## WHAT TO PRODUCE
From the records below, output exactly the lines running from the line containing "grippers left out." through the line containing "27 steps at", and no others.

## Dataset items
[Start of section]

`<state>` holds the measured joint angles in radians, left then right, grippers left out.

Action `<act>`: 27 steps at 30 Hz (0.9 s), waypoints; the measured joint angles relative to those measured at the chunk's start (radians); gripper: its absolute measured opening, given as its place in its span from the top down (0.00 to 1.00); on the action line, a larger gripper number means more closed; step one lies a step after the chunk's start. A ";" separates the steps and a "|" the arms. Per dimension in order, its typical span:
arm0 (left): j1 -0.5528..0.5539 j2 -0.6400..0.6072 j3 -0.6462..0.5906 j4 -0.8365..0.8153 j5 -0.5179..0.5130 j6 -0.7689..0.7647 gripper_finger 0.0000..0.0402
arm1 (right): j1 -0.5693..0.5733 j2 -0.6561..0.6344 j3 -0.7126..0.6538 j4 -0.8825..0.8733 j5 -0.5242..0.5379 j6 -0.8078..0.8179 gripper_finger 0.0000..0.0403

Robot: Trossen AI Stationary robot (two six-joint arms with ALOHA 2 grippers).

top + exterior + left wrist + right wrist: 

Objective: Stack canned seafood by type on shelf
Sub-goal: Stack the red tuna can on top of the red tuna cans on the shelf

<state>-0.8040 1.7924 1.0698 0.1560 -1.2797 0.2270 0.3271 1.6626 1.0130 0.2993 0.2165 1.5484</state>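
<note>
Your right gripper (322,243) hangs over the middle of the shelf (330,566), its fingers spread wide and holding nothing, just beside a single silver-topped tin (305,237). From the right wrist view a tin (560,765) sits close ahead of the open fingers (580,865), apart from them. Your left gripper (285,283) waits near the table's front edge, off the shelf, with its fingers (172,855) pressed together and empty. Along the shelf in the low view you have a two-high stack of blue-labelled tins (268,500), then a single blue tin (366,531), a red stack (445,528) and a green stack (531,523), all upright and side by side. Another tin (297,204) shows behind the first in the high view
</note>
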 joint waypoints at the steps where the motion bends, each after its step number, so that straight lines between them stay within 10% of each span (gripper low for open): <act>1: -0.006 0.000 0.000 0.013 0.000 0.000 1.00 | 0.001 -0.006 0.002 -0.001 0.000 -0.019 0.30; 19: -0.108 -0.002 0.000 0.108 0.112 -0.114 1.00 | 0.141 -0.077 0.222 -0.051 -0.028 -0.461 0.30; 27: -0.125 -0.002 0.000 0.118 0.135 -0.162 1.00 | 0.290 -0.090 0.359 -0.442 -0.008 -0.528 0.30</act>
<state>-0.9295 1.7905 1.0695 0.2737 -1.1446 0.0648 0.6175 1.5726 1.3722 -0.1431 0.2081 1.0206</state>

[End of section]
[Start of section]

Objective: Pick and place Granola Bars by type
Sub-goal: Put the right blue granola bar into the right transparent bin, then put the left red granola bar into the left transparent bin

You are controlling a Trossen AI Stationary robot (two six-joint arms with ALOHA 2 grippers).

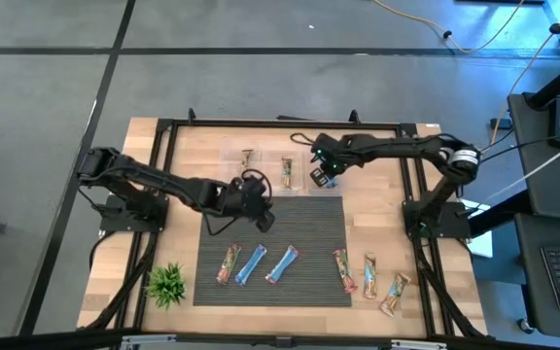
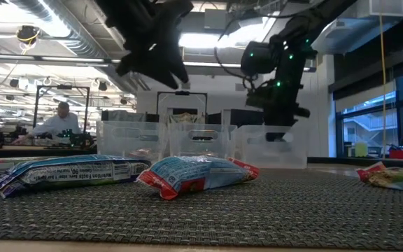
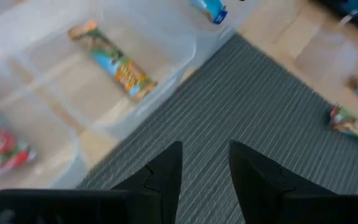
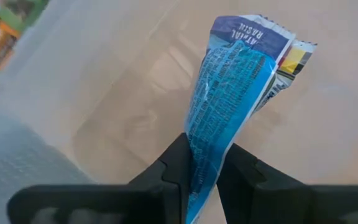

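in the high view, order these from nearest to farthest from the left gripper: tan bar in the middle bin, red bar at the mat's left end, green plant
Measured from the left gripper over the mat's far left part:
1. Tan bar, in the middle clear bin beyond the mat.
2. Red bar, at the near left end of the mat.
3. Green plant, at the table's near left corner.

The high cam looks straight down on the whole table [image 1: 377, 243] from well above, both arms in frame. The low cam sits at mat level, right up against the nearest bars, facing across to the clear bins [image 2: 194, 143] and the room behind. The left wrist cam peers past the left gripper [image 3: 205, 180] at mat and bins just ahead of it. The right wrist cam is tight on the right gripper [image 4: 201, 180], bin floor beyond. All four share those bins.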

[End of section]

## RESPONSE TO THE EXERCISE
`<state>` holds the measured joint angles in radians, left then right, grippers left out.

Action `<act>`: 27 steps at 30 Hz (0.9 s), waypoints; the measured joint angles relative to those measured at the chunk's start (radians); gripper: its absolute measured opening, given as its place in its span from the top down (0.00 to 1.00); on the action line, a larger gripper number means more closed; step one lies a step after the chunk's start. A ";" separates the steps and a "|" the arms. Per dimension in order, its typical span:

No more work remains in this exercise.